#### [Problem statement]
The material below should be copied line for line, please, with pictures omitted.

————

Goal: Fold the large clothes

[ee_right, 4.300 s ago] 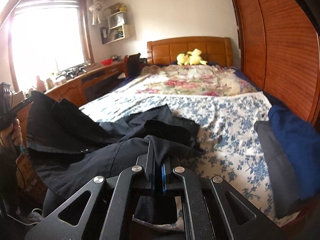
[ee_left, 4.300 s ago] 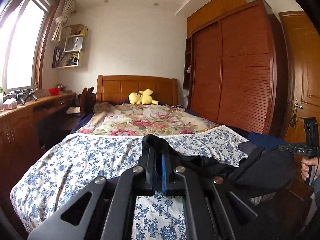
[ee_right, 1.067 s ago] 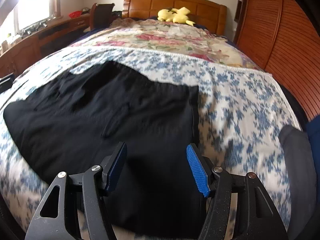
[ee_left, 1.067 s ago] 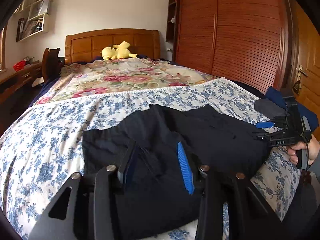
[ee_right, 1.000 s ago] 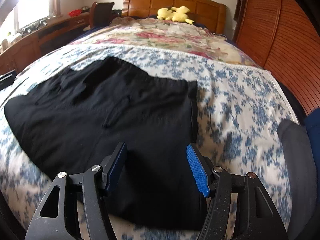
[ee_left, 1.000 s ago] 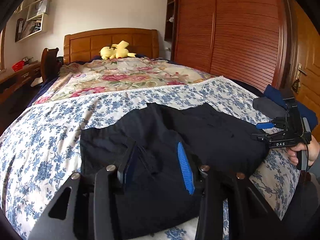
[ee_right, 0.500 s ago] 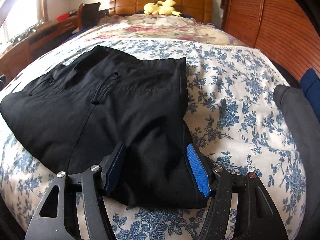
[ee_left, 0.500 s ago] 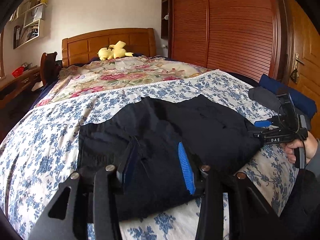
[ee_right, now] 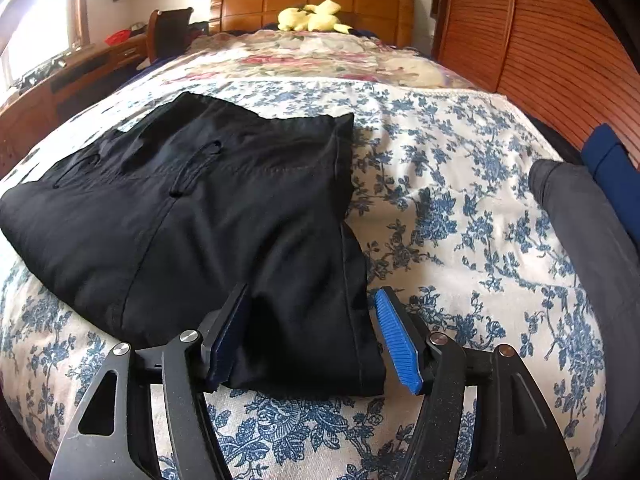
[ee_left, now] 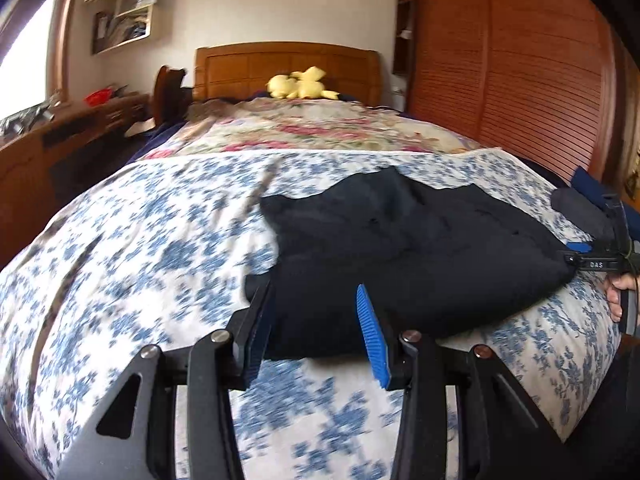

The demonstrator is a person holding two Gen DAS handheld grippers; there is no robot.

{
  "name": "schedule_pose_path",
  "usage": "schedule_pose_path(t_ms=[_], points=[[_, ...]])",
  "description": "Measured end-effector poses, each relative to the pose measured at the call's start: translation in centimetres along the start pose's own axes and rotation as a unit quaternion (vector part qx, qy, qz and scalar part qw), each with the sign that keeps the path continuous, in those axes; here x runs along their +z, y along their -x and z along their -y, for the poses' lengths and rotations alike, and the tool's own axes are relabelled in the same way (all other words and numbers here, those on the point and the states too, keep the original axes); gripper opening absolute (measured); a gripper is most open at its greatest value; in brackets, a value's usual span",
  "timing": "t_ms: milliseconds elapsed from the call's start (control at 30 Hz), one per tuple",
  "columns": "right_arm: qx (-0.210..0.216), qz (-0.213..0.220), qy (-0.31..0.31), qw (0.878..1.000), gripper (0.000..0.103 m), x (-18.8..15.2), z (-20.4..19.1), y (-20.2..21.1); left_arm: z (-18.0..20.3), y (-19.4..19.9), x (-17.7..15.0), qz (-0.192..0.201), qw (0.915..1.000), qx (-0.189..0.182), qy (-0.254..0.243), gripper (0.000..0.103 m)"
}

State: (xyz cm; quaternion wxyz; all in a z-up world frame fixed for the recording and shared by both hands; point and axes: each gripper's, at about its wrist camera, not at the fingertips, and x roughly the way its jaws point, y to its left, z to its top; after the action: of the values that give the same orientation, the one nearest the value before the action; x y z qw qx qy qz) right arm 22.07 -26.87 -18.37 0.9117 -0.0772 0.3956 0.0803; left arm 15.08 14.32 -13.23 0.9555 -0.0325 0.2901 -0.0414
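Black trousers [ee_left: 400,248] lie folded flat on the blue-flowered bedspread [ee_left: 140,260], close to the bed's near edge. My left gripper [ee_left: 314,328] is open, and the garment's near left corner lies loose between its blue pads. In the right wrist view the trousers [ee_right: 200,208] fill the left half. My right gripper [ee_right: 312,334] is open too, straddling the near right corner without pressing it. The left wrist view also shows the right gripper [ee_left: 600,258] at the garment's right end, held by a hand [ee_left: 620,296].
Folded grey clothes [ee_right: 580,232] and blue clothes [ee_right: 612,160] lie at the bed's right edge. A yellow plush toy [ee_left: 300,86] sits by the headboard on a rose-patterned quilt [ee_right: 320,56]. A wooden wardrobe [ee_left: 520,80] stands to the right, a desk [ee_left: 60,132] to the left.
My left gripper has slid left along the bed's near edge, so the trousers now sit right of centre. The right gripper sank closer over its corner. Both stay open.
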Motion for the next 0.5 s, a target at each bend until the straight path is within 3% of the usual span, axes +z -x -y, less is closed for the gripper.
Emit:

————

#### [Answer to the problem]
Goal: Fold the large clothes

[ee_right, 4.300 s ago] 
[ee_left, 4.300 s ago] 
[ee_right, 1.067 s ago] 
[ee_left, 1.067 s ago] 
[ee_right, 1.000 s ago] 
[ee_left, 1.000 s ago] 
[ee_right, 0.500 s ago] 
[ee_left, 0.500 s ago] 
[ee_right, now] 
[ee_left, now] 

The demonstrator is a person holding two Gen DAS handheld grippers; there is no robot.

{
  "name": "schedule_pose_path",
  "usage": "schedule_pose_path(t_ms=[_], points=[[_, ...]])",
  "description": "Measured end-effector poses, each relative to the pose measured at the call's start: translation in centimetres along the start pose's own axes and rotation as a unit quaternion (vector part qx, qy, qz and scalar part qw), each with the sign that keeps the path continuous, in those axes; here x runs along their +z, y along their -x and z along their -y, for the poses' lengths and rotations alike, and the tool's own axes are relabelled in the same way (all other words and numbers here, those on the point and the states too, keep the original axes); gripper opening absolute (measured); a gripper is most open at its greatest value; in brackets, a value's usual span",
  "timing": "t_ms: milliseconds elapsed from the call's start (control at 30 Hz), one per tuple",
  "columns": "right_arm: qx (-0.210..0.216), qz (-0.213..0.220), qy (-0.31..0.31), qw (0.878..1.000), gripper (0.000..0.103 m), x (-18.8..15.2), z (-20.4..19.1), y (-20.2..21.1); left_arm: z (-18.0..20.3), y (-19.4..19.9), x (-17.7..15.0), qz (-0.192..0.201), qw (0.915..1.000), qx (-0.189..0.182), qy (-0.254..0.243), gripper (0.000..0.103 m)"
}

State: (xyz cm; quaternion wxyz; all in a z-up world frame fixed for the recording and shared by both hands; point and axes: each gripper's, at about its wrist camera, not at the fingertips, and x roughly the way its jaws point, y to its left, z to its top; after the action: of the values that give the same orientation, the one nearest the value before the action; x y z qw qx qy qz) right arm 22.07 -26.87 -18.37 0.9117 -0.0772 0.3956 0.0803; left arm 15.08 14.32 -13.23 0.9555 -0.0325 0.2901 -0.0414
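Black trousers [ee_left: 400,248] lie folded flat on the blue-flowered bedspread [ee_left: 140,260], close to the bed's near edge. My left gripper [ee_left: 314,328] is open, and the garment's near left corner lies loose between its blue pads. In the right wrist view the trousers [ee_right: 200,208] fill the left half. My right gripper [ee_right: 312,334] is open too, straddling the near right corner without pressing it. The left wrist view also shows the right gripper [ee_left: 600,258] at the garment's right end, held by a hand [ee_left: 620,296].
Folded grey clothes [ee_right: 580,232] and blue clothes [ee_right: 612,160] lie at the bed's right edge. A yellow plush toy [ee_left: 300,86] sits by the headboard on a rose-patterned quilt [ee_right: 320,56]. A wooden wardrobe [ee_left: 520,80] stands to the right, a desk [ee_left: 60,132] to the left.
My left gripper has slid left along the bed's near edge, so the trousers now sit right of centre. The right gripper sank closer over its corner. Both stay open.
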Motion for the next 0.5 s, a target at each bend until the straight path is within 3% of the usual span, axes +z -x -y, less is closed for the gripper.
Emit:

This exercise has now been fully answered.